Step-by-step: Time independent modeling of Particle Spectra
This tutorial will cover the scenario where a injected population of electron evolves in a static system. By that it is meant that magnetic field and other environmental parameters as well as the injection spectrum don’t change over time.
Step 1: create a Particles-object
import gappa as gp
fp = gp.Particles()
Step 2: Set up the injection spectrum
Here we will set a power law injection spectrum
# powerlaw with spectral index = 2, norm = 1e37 erg/s,
# e_ref = 1TeV, range between 10MeV and 1PeV
e = np.logspace(-5,3,bins) * gp.TeV_to_erg
power_law = (e/gp.TeV_to_erg)**-2
# renormalise to 1e37 erg/s
fu = gp.Utils()
power_law *= 1e37/fu.Integrate(list(zip(e,e*power_law)))
# zip and set it up in the Particles-object
fp.SetCustomInjectionSpectrum(list(zip(e,power_law)))
Step 3: Set up environmental parameters
environmental parameters like B-Field and ambient density are set via Setter
-functions:
fp.SetBField(b_field) # in Gauss
fp.SetAmbientDensity(density) # in particles/cm^3
fp.AddThermalTargetPhotons(temperature,energy_density) #in K, erg/cm^3.
Note 1: There is a dedicated tutorial on how to set radiation fields for the IC process.
Note 2: Environmental parameters determine the cooling rate of electrons. Check this tutorial on how to visualise this information.
Step 4: Set the source age
the specified system will be evolved to the point in time t = age. You can set the age via
fp.SetAge(age) # in yrs
Step 5: Compute the time evolution
Finally, the spectrum can be calculated:
Electrons:
fp.CalculateElectronSpectrum()
Protons:
fp.CalculateProtonSpectrum()
Step 6: Get the particle spectra
You can access the result via two options:
sp = fp.GetParticleSpectrum() # returns diff. spectrum: E(erg) vs dN/dE (1/erg)

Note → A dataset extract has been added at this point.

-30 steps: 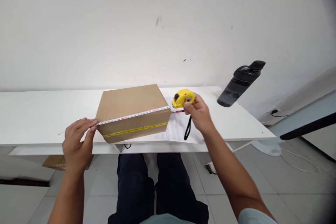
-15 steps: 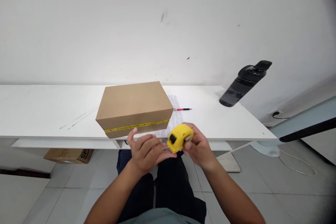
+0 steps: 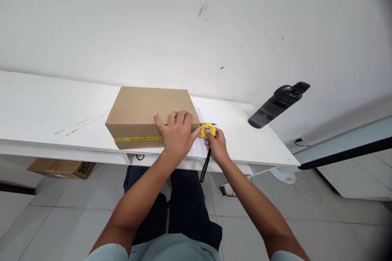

sed = fp.GetParticleSED() # returns SED: E(TeV) vs E**2*dN/dE (erg)
Results
Here are two working scripts incorporating the above steps:
- spectrum at a given time producing this plot: see the optional steps below to learn more about the semi-analytical solution
- time series producing this plot:
Optional Steps
Set up a particle escape term
there are several options for this. Either a constant, an energy-dependent, a time-dependent or a both energy- and time-dependent escape time can be applied. Here you can learn how to do this. The easies case, a constant escape time, is set up like this:
fp.SetConstantEscapeTime(t_esc) # in seconds
Set starting point of iteration
The program needs to know at which point in time to start the iteration. It will then set the initial condition of the system accordingly. Per default, a starting time of tmin = 1yr will be assumed, which is OK for sources that evolve on time scales larger than tens of years. If you are interested in modeling sources that develop at a smaller time scale, you have to set tmin appropriately:
fp.SetTmin(tmin) # yrs
Note: The initial condition is assumed to be the result of loss-free injection of particles until t = tmin. The spectral shape of the injection up until this point is fixed to the value at t = tmin, i.e. Q(t<=tmin) = Q(t=tmin). Only at t>tmin will cooling, escape and the actual evolution of Q be taken into account.
Set solver method
If you are sure that the energy losses are constant in time and you haven’t set particle escape, you can also use a semi-analytical solver to the transport equation (for more infos, see here with the following command:
fp.SetSolverMethod(1)
Please note that this will give you wrong results if you have time-dependent losses, like changing B-fields, adiabatic losses etc.!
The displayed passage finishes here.